Admission: $5 for adults; free for children 10 and under. Cash is recommended, though many vendors accept cards.

Medical: The nearest hospital is approximately 35 miles away in Greenwood. For emergencies, dial 911.

Tips for Families with Children

  • Arrive by 9 a.m. — Crowds build steadily through mid-morning. Getting there early means easier parking, shorter food lines, and better access to the children's zone before it fills up.
  • The kids' zone is free — Inflatables, games, a petting zoo, and character appearances are all included. Children 10 and under also get in free.
  • Watch the pageant and the eating contest — Both are highly family-friendly spectacles. The eating contest in particular draws enthusiastic crowd participation and is a genuine highlight for kids.
  • Bring cash — Many vendors are cash-preferred. An ATM may not always be convenient in downtown Belzoni.
  • Dress for Delta spring — April in the Mississippi Delta is typically warm and humid, but afternoon showers can appear quickly. A light layer and comfortable walking shoes are both wise.
  • Explore the sculptures — The fiberglass catfish statues scattered around downtown are a hit with children and make for great photos. Pick up a map of the Catfish on Parade sculptures and turn it into a scavenger hunt.

Why Make the Trip

There are plenty of spring festivals in Mississippi, and a number of them are bigger. The World Catfish Festival is not trying to be something it isn't. It's a downtown celebration in a small Delta city, rooted in a specific industry and a specific community, and that specificity is precisely what makes it worth visiting. You won't find this festival replicated anywhere else. The eating contest, the Miss Catfish pageant, the live blues drifting across courthouse grounds, the smell of fried fish competing with the smell of April air — it is a combination that exists only here, only once a year, and only because the people of Belzoni have kept it alive for nearly half a century.

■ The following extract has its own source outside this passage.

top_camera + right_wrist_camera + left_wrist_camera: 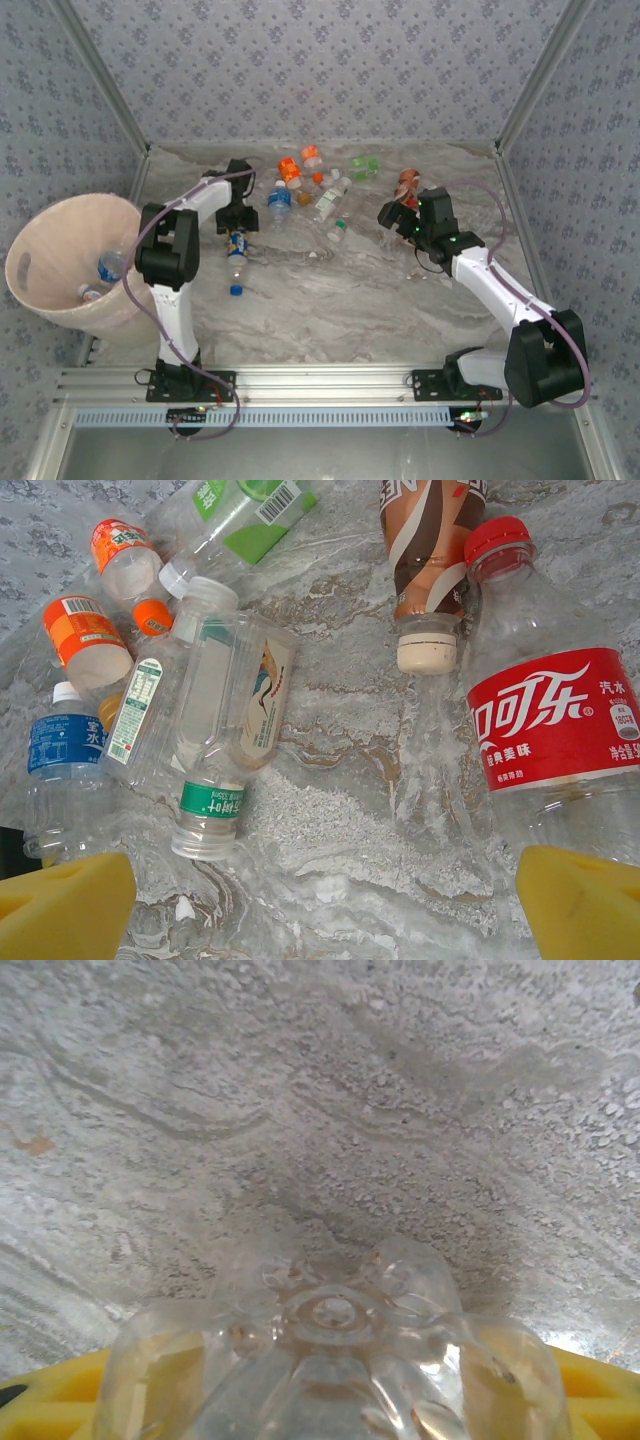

For first-time visitors, the festival is also a gateway into a part of Mississippi that most people pass through without stopping. The Catfish Museum in downtown Belzoni tells the full story of the industry and is worth a visit before or after the main event. Wister Gardens, a local botanical site, is nearby. And the fiberglass catfish of the Catfish on Parade project — each one individually designed and sponsored — are scattered across the city like a public art museum you navigate on foot.

The 49th Annual World Catfish Festival will be held on April 11, 2026, in downtown Belzoni, Mississippi. Admission is $5. The gates open at 9 a.m. and close at 4 p.m. For additional information, visit catfishcapitol.com or follow the World Catfish Festival on Facebook.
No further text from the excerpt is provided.